Monday, 11 February 2013

Horse Trading

We are told not to buy counterfeit Louis Vuitton handbags or DVDs from down the Barras or from e-bay because they fund criminal gangs that are often involved in other unsavoury activities such as human trafficking and drug smuggling.  What we aren't told is that is we keep on the straight and narrow using legitimate brands and widely respected retailers we could still unwittingly fund the same criminal gangs.  As the story of the horse meat sold as beef scandal develops it is becoming clearer that that is what is happenning: Polish and Italian criminal gangs using intimidation to get the horse meat signed off as beef before exporting to traders in Cyprus and the Netherlands before reaching producers in France which then process it before finally sending it to the UK.  

On reflection, it is not a surprising outcome of the way the food system works: a combination of globalisation, long supply chains and a constant pressure to reduce costs.  The big four supermarkets (Tesco, Asda, Morrisons and Sainsburys) command over three quarters of the groceries market and can make or break their suppliers.  If they want the price to drop, suppliers have to reduce the cost or risk going out of business, which in the horse meat case led to sourcing ingredients from further afield with less cross border accountability and traceability.



Over the coming weeks and months, as investigations continue and conclusions are drawn, new regulations may be recommended to avoid repetition but those responsible will most likely move on to a new scam.
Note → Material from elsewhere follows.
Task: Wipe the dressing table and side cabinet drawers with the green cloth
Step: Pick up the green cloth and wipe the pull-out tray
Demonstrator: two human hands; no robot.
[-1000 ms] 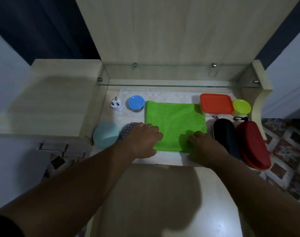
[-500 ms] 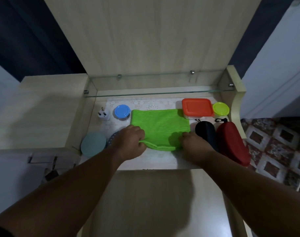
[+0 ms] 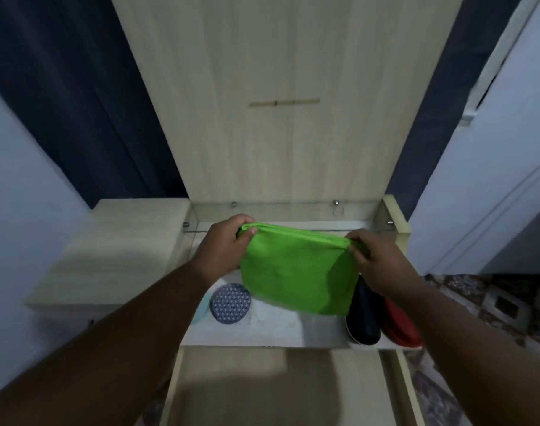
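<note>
The green cloth (image 3: 297, 273) hangs in the air above the dressing table shelf (image 3: 277, 325), stretched between both hands. My left hand (image 3: 222, 249) pinches its upper left corner. My right hand (image 3: 377, 261) grips the upper right corner. The cloth hides the back of the shelf and whatever stands there. The side cabinet top (image 3: 115, 253) lies to the left, pale wood, with its drawers out of sight below.
A round patterned blue disc (image 3: 230, 303) and a pale teal lid (image 3: 201, 312) lie at the shelf's left. A black case (image 3: 362, 318) and a red case (image 3: 400, 324) lie at its right. A tall wooden panel (image 3: 281, 103) rises behind; a glass ledge (image 3: 293, 206) crosses the back.
Both hands have lifted the green cloth off the shelf and now hold it up by its top corners. The view has tilted upward, showing more of the tall panel.
</note>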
EcoWarriorMe is of the opinion that this is only the tip of the iceberg.  It is something that can be tested for and for the many people who have eaten affected products it can be a distressing time.  That makes for a great story - there is a clearly defined people and it could directly affect you.  The other stories that we don't hear so often are of more tangential relevance.  The orangutans illegally slaughtered and their homes cleared to expand palm oil plantations for example.  Not all palm oil comes from such plantations and it is difficult, if not impossible, to discern one from the other if it has been corruptly certified.  Corruption and criminality can be in the supply chain of many products, whether it is illegal logging, mining, land grabs or bonded labour and we can be sure that standards of employee welfare and environmental protection are not a priority.
As a consumer it is very difficult to identify what we should avoid and what is acceptable.  If retailers such as the co-operative which has a strong ethical and environmental policy can get caught out, how can we as individuals going to make the right choices?

We can avoid processed foods - it is harder to pass off whole foods as something else.  Keeping it local can also help. When we source produce from a local farmers market, green grocers or butcher we have more confidence in its providence compared with food that has passed through numerous middle men to the big supermarkets.

In a bizarre twist to this story, it would appear that the glut in cheep horse (and donkey) meat has resulted from new laws to force horse drawn carts of Romania's roads to make way for cars.

1 comment:

  1. Perhaps a certain attitude shift on the part of the consumer (us!) would help? If we consider meat as a treat (it is) that we don't eat every day, then two things will happen: We insist on the higher quality of grass-fed and local. And we can stand the higher price, since it's not a daily expense. Bonus: eating lower on the food chain is healthier, and decreases our carbon footprint. Where did we get the idea that meat is a daily must, in the first place?